Outra evolução clara representada em As Relíquias da Morte está na atuação do trio. Daniel Radcliffe teve seus dias de teatro e isso ajudou na composição de seu personagem. Emma Watson continua carismática, mas é Rupert Grint que cresce como ator. Embora ainda se faça valer de suas caras e bocas, Rony se vê, em alguns momentos em uma torrente de sentimentos, uma mistura de amor, ódio, inveja e raiva que poucos atores, incluindo mais velhos, conseguem representar. Aliás, falando em elenco, é notável a força dos coadjuvantes, sempre interpretados por grandes nomes, que trazem à série uma certa credibilidade.


A vantagem da divisão do sétimo livro em dois filmes fica evidente no cuidado que se teve ao adaptar a história. Pouquíssimas passagens foram alteradas ou removidas e, talvez, nenhum fã poderia esperar por uma adaptação tão fiel. O nível emocional da trama foi mantido tal qual em sua contraparte literária e só traz mais força ao filme, que graças a direção acertada de David Yates consegue algo que só O Prisioneiro de Azkaban havia alcançado até agora: ser mais do que uma simples transposição e se tornar uma obra cinematográfica de qualidade.

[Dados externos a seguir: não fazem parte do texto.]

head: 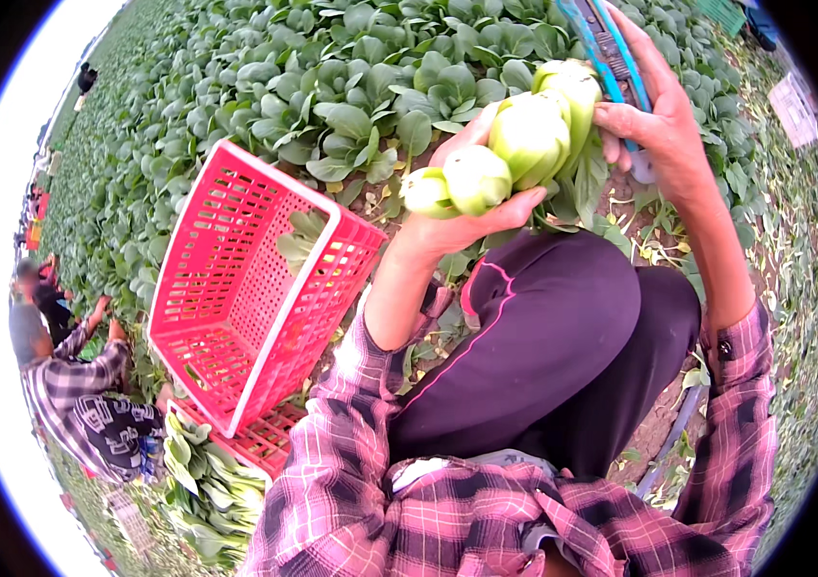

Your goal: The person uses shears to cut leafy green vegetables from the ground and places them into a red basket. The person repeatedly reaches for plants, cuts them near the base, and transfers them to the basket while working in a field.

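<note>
My left hand (452, 229) is closed around several pale-green bok choy heads (530, 137), their cut bases turned up toward me. Their leaves hang below, partly hidden by the hand. In my right hand (661, 133) is a blue utility knife (607, 54), which slants up past the top of the view; its blade tip cannot be made out. The right thumb rests against the uppermost bok choy head. Just beyond both hands grow leafy bok choy plants (351, 130), rooted in the soil.
A red plastic crate (250, 288) stands tilted at my left, with a loose leaf inside. Behind it, a second red crate (264, 440) adjoins a pile of harvested bok choy (214, 498). Another person (77, 375) crouches at far left. A white crate (792, 112) lies at far right.
</note>
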A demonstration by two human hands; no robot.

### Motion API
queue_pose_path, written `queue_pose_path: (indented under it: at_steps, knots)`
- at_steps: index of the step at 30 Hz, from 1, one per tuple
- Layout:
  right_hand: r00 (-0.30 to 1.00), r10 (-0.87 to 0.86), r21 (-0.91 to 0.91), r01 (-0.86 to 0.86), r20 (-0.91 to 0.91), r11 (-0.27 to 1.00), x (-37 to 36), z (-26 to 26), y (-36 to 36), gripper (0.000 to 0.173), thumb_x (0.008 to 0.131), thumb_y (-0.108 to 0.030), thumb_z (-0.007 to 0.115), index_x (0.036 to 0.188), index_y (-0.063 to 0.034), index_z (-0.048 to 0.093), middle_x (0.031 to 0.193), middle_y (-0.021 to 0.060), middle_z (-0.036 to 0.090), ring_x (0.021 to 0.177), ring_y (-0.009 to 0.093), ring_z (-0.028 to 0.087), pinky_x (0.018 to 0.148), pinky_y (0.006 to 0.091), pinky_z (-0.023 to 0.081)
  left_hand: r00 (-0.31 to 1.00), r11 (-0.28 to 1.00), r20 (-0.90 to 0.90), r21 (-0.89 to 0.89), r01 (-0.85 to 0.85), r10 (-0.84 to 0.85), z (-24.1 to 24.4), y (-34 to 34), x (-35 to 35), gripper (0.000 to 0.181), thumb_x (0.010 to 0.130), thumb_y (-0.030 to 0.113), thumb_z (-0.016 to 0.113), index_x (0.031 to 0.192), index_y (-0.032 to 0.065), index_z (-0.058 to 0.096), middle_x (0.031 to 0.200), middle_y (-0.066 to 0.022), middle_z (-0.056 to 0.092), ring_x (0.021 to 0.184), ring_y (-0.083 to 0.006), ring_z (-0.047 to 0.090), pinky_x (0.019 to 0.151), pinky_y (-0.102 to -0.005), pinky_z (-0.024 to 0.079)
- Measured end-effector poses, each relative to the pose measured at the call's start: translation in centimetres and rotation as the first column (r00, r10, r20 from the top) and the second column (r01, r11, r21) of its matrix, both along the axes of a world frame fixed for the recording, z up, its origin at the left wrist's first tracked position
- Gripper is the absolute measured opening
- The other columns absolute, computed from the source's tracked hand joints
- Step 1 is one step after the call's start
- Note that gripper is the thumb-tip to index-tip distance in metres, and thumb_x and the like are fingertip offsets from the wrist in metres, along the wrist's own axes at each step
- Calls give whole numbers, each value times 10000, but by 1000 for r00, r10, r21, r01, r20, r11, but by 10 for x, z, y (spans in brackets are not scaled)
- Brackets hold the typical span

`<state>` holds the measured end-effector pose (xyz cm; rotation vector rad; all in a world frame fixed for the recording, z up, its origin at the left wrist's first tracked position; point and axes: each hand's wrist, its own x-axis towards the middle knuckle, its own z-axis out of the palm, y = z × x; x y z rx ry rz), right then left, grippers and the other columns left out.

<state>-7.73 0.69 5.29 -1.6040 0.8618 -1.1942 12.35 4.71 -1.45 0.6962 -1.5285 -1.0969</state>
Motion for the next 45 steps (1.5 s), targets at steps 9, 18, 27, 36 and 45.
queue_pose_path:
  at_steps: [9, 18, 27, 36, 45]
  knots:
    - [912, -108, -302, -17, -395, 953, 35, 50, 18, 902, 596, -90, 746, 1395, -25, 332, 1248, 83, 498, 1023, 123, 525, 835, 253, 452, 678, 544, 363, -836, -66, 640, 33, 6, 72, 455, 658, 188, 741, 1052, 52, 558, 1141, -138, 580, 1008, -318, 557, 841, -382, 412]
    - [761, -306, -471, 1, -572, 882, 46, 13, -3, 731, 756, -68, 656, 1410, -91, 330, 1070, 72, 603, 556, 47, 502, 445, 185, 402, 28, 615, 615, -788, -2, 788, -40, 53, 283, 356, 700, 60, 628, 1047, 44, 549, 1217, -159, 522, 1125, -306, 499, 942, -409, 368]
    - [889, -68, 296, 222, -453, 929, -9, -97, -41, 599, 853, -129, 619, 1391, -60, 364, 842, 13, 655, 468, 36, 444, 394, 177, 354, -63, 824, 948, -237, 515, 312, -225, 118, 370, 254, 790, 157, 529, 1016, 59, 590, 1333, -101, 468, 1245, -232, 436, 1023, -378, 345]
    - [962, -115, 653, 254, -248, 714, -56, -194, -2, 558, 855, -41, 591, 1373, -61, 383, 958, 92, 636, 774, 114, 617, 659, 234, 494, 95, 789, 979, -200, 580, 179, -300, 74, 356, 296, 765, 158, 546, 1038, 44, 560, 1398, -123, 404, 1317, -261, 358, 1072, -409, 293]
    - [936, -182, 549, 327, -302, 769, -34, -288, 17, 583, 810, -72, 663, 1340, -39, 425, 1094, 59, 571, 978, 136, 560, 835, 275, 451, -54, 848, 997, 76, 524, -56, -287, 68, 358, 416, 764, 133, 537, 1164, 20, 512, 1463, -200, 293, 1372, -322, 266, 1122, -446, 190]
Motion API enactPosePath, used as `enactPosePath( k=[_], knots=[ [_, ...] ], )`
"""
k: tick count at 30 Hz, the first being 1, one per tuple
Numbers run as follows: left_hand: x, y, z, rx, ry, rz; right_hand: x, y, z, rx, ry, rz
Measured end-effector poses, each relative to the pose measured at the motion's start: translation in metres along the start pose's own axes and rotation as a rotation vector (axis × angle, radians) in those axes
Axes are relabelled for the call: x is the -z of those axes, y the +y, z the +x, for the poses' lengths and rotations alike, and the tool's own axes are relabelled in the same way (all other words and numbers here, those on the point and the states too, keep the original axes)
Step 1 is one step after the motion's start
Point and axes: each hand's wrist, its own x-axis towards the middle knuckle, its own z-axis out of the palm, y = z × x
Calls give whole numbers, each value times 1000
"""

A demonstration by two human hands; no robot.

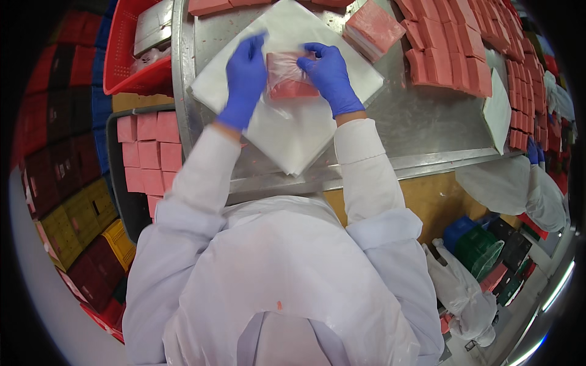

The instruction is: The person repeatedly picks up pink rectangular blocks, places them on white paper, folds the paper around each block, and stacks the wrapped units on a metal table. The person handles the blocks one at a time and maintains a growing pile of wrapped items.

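A pink block (pixel 293 90) lies on a diagonal stack of translucent white sheets (pixel 284 137) on the metal table. Thin film (pixel 284 68) covers the far part of its top, and creases in it run towards my right thumb. My right hand (pixel 330 75), in a blue glove, presses the film at the block's right side, thumb bent in and index finger stretched forward. Also gloved in blue, my left hand (pixel 247 80) is beside the block's left edge, its fingertips blurred over the sheets. Whether it pinches a sheet corner cannot be made out.
Pink blocks (pixel 446 50) stand in rows at the right; a paper-topped stack (pixel 373 29) sits nearer. On the left are a red crate (pixel 137 78) and a grey bin (pixel 114 174) of pink blocks. Another person (pixel 545 196) works at the far right.
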Motion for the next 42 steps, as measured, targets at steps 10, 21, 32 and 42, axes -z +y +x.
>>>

O diretor é muito feliz nos momentos em que não dizer nada, diz tudo. A sequência em que Harry tira Hermione para dançar, apenas para animar a amiga é de uma beleza singular. Talvez seja o melhor exemplo de como um momento imagético pode ser muito mais efetivo que 3 páginas de diálogo. Outras sutilezas na interpretação dos protagonistas são muito bem-vindas e a edição de As Relíquias da Morte é extremamente elegante, sem levar ao espectador mais tensão do que ele precisa para acompanhar os fatos. Intercalando cortes secos com transições em fade, o editor Mark Day consegue dar ao filme um ritmo muito próprio que se completa com a trilha de Alexandre Desplat, pesada, sombria e até minimalista, quando deve ser.

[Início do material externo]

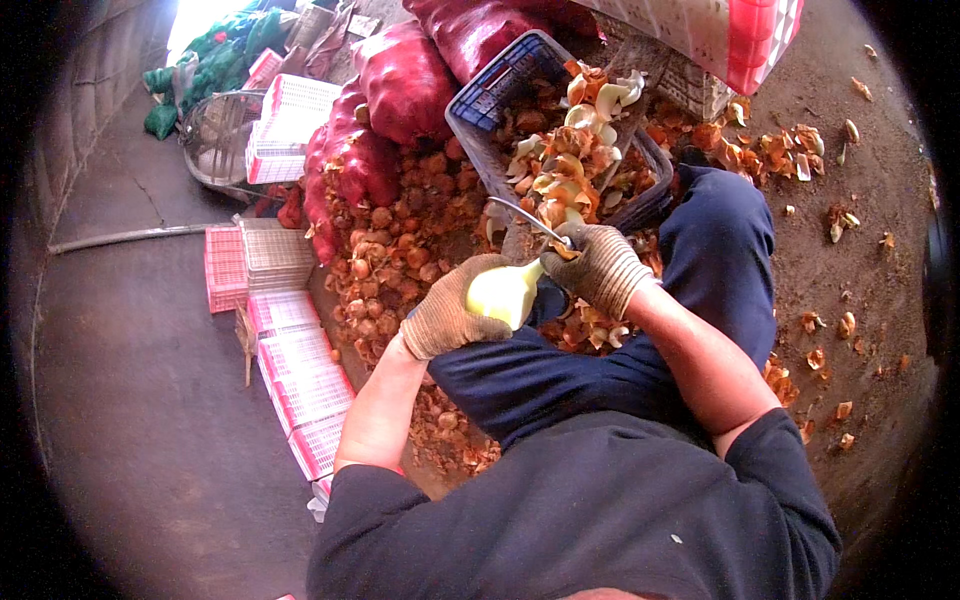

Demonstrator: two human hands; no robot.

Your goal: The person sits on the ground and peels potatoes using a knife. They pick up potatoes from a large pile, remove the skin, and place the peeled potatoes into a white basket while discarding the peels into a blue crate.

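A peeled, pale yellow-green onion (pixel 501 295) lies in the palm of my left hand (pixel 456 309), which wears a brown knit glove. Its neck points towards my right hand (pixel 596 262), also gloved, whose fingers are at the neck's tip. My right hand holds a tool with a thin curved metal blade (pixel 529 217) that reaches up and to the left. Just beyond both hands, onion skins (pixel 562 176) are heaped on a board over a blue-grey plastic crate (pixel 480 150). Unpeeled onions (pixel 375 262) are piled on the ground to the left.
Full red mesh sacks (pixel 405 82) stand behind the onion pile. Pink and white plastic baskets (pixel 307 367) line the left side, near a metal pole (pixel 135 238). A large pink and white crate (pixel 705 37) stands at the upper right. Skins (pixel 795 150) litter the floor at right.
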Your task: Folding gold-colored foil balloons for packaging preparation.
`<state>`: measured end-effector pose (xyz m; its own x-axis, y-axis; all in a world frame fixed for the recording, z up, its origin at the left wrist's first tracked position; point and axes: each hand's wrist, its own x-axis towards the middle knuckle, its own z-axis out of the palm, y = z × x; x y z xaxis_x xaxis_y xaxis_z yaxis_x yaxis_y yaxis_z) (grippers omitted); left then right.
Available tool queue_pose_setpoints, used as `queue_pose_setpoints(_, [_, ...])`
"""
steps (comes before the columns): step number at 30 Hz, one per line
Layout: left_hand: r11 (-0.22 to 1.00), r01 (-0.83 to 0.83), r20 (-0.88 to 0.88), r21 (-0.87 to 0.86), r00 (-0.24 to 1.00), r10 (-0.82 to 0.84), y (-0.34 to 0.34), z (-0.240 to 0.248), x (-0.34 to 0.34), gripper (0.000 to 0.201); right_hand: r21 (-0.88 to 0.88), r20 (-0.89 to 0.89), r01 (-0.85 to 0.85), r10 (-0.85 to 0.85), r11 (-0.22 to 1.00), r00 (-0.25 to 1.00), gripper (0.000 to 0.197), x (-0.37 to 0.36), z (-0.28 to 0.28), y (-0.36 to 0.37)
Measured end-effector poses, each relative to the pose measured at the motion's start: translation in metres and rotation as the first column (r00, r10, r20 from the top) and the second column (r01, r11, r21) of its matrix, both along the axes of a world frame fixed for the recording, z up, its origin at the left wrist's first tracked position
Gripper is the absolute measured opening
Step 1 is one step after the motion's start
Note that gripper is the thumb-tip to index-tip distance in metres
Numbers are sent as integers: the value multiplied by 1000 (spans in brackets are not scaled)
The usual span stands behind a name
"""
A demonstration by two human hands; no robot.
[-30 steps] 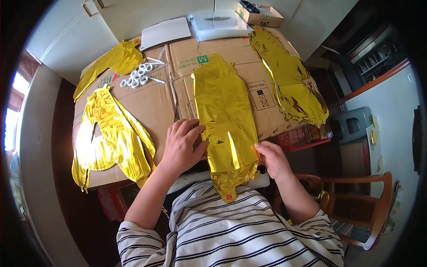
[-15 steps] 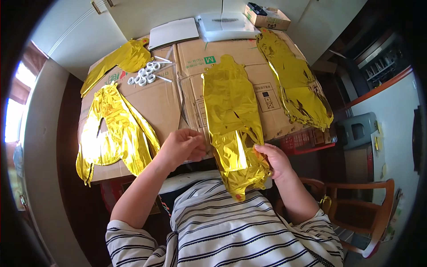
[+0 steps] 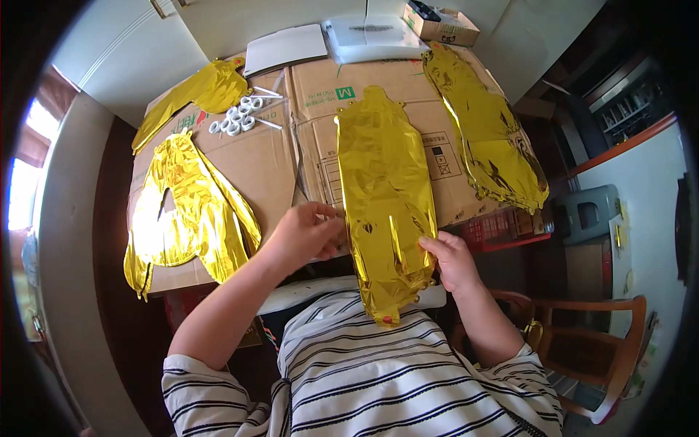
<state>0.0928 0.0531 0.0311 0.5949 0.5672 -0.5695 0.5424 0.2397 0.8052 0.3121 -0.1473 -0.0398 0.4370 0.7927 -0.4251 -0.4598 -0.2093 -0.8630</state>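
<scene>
A flat gold foil balloon (image 3: pixel 386 189), uninflated, lies lengthwise over the cardboard, its near end hanging past the edge towards my striped top. My right hand (image 3: pixel 453 264) pinches its lower right edge, thumb on top and fingers underneath. At the opposite edge is my left hand (image 3: pixel 302 237), fingers curled in and the tips right at the foil's border; whether they grip anything is hidden. The foil's lower part is lightly creased, with a small reddish spot at its near tip.
More flat gold foil balloons lie around: a two-legged one (image 3: pixel 186 211) at left, one far left (image 3: pixel 193 91), one at right (image 3: pixel 484 124). White rings (image 3: pixel 234 120) and thin white sticks (image 3: pixel 268 93) sit on the cardboard (image 3: pixel 287 146). A wooden chair (image 3: pixel 582 313) stands at right.
The foil balloon's lower part has been flattened and smoothed, its near end spread out longer. My left hand has shifted slightly up to the foil's left edge; my right hand keeps its pinch.
</scene>
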Motion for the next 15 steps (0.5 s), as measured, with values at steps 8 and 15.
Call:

Outro aspecto da produção que merece destaque é a direção de fotografia de Eduardo Serra. Como desta vez a história não se concentra mais apenas em lugares fechados, o filme pedia uma alteração de paleta de cores e uma cinematografia até mais naturalista. As belas paisagens por onde Harry, Ron e Hermione se escondem são filmadas de forma realista, quase documental por Serra, português acostumado a filmes europeus, que já teve seus momentos em Hollywood com Corpo Fechado e Diamante de Sangue. Até por isso, evita as tomadas com câmera na mão, usando-as apenas em momentos de maior tensão. A maioria das sequências são filmadas sem pressa, com a câmera parada, e o melhor, fazendo o filme ter um ritmo diferenciado sem parecer lento. Mais um ponto positivo para a edição.


O maior problema de As Relíquias da Morte, no entanto, é não ter fim. A espera até a metade de 2011 será aterradora. Mas, se Yates acertou a mão até aqui, dificilmente cometerá algum erro na segunda parte, já que tudo foi gravado como se fosse uma obra só. Pelo menos pra uma coisa, não há dúvida. A juventude que passou os últimos 10 anos acompanhando a enorme aventura que foi a cinessérie Harry Potter já definiu o seu herói. E, apesar de ser bruxo e ter poderes mágicos, seja, talvez, o que enfrentou os maiores desafios que alguém pode enfrentar na vida, que não são ligados a derrotar um vilão terrível, mas sim a encarar responsabilidades, e perceber, como Harry, como a infância, às vezes tão apressada em acabar pra dar lugar à maioridade, pode parecer tão boa, quando comparada com as perdas e consequências da vida adulta.

Continua...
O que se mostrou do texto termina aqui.